In-Memory Database Pattern Detection for Multi-Source Data
Find Innovative SolutionsGenerate Solutions
Solution Overview
Problem
Current tools are unable to process large amounts of data from multiple database sources to identify common activity patterns efficiently, hindering businesses' ability to understand their customers and improve operations.
Innovation Solution
The system employs an in-memory database management system with an index server, statistics server, preprocessor server, and XS engine to process and analyze data from various sources, using path detection algorithms and data mining techniques to detect patterns and present them in a graphical user interface.

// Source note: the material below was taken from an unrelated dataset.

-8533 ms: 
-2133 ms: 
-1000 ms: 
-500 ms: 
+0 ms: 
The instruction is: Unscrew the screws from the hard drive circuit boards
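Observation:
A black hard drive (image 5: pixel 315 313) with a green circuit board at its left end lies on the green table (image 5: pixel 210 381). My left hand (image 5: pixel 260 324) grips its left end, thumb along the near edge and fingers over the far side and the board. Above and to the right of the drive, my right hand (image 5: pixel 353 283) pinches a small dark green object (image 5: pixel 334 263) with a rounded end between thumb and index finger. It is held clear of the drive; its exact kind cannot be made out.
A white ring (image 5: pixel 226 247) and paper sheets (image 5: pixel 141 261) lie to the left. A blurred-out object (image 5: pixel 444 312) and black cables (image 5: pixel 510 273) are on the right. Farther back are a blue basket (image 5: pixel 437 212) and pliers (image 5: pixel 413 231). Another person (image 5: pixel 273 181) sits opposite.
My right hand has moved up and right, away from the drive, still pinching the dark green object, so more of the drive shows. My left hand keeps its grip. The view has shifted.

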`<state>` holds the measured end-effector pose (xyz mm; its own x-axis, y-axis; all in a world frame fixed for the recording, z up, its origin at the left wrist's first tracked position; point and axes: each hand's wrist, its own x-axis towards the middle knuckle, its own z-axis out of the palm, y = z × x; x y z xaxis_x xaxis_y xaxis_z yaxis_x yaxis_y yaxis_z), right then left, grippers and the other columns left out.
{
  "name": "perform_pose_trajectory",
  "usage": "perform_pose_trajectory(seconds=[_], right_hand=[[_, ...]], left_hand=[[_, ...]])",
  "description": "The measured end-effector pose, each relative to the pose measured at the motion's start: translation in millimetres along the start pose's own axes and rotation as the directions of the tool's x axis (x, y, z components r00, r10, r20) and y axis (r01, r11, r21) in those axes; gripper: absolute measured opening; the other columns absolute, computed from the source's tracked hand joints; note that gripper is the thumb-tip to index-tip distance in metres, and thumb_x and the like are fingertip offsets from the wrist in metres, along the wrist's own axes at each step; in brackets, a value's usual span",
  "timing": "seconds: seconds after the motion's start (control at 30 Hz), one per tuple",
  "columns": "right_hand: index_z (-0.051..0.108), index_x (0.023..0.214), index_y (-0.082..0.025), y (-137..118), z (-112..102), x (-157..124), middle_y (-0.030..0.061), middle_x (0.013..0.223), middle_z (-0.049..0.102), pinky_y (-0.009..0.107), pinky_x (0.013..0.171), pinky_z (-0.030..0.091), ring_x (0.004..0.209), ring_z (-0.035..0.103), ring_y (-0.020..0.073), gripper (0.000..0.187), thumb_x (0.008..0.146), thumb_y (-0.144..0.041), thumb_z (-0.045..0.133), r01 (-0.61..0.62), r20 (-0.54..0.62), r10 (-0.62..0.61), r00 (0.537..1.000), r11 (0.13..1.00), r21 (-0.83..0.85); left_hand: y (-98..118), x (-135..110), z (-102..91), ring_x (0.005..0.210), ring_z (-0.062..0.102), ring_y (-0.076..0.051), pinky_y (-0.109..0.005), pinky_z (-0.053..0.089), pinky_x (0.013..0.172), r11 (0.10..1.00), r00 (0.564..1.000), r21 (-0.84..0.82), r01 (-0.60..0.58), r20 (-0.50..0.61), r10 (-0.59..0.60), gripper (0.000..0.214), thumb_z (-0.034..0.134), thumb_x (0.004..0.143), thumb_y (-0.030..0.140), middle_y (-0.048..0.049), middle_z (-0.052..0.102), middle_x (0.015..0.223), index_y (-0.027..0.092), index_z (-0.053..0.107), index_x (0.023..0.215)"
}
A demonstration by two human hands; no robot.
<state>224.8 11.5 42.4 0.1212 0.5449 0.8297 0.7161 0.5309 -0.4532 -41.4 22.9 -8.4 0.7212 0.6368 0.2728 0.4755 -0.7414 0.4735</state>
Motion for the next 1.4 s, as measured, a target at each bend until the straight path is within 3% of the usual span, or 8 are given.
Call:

Engineering Contradictions & Design Principles
Engineering Contradiction Analysis
1Productivity
If traditional data processing tools are used to analyze customer activity data, then the system structure is simple, but the system cannot process large amounts of data from multiple database sources to identify common activity patterns efficiently
Solution Approach 1:
The system is divided into multiple specialized servers including index server, statistics server, preprocessor server, and XS engine, each handling specific aspects of data processing. This segmentation allows the system to process large amounts of data from multiple database sources efficiently while maintaining manageable complexity through clear division of labor.
Solution Approach 2:
The database management system is designed to handle multiple types of data sources (ERP, CRM, web logs, social media) and perform various analysis functions (pattern detection, data mining, visualization) within a unified multi-functional platform, improving productivity without requiring separate systems for each function.
2Loss of information
If no pattern detection system is implemented, then the system structure is simple, but companies cannot find common patterns of activities or reasons behind those activities
Solution Approach 1:
The system performs preliminary data processing and pattern detection automatically in the background before users need the information. The index server pre-processes data from multiple sources, and the XS engine detects patterns proactively, so when users access the system, the pattern information is already prepared and available, reducing perceived complexity while preventing information loss.
Solution Approach 2:
The patent introduces an intermediary analysis layer between raw data and user interpretation. The XS engine acts as a mediator that automatically detects patterns and translates complex multi-source data into meaningful activity patterns and insights, preventing information loss without requiring users to directly manage the complexity of analyzing raw data from multiple database sources.
3Loss of time
If manual data analysis is used, then the system complexity is low, but the time required to process large amounts of data and identify patterns is excessive
Solution Approach 1:
The patent replaces manual mechanical data analysis with automated computational systems. The XS engine uses algorithmic pattern detection and data mining techniques to automatically analyze large volumes of data from multiple sources, dramatically reducing analysis time from weeks or months to minutes or hours, while the modular architecture keeps system complexity manageable.
Solution Approach 2:
The system changes the parameters of data processing by using in-memory computing and optimized query execution. The database management system processes data with different performance parameters (speed, concurrency, scalability) compared to traditional systems, enabling rapid pattern detection across large datasets without proportionally increasing perceived system complexity.
4Loss of information
If comprehensive data from multiple sources is collected, then the information completeness is high, but the difficulty of processing and analyzing the data increases
Solution Approach 1:
The system segments data from different sources (ERP, CRM, web logs, social media) and processes each type through specialized servers. The index server handles indexing, the preprocessor server handles data cleaning and transformation, and the XS engine handles pattern detection. This segmentation maintains information completeness while reducing the difficulty of detecting patterns by assigning specific detection tasks to specialized components.
Solution Approach 2:
The patent introduces intermediary processing layers between raw multi-source data and final pattern detection. The preprocessor server acts as an intermediary that standardizes and cleans data from different sources before analysis, and the XS engine acts as an intermediary that translates diverse data types into unified activity patterns. This reduces detection difficulty while preserving information completeness.
Data Source
AI summary
Systems, methods, and apparatuses for activity pattern detection are described herein. Embodiments may process large amounts of data from a plurality of different database sources in order to detect events common to the data of the different database sources. Embodiments further perform data mining operations to detect patterns (e.g., two or more events appearing consecutively or non-consecutively), and present these patterns in a graphical user interface (GUI) to illustrate how a plurality of patterns may comprise a business scenario.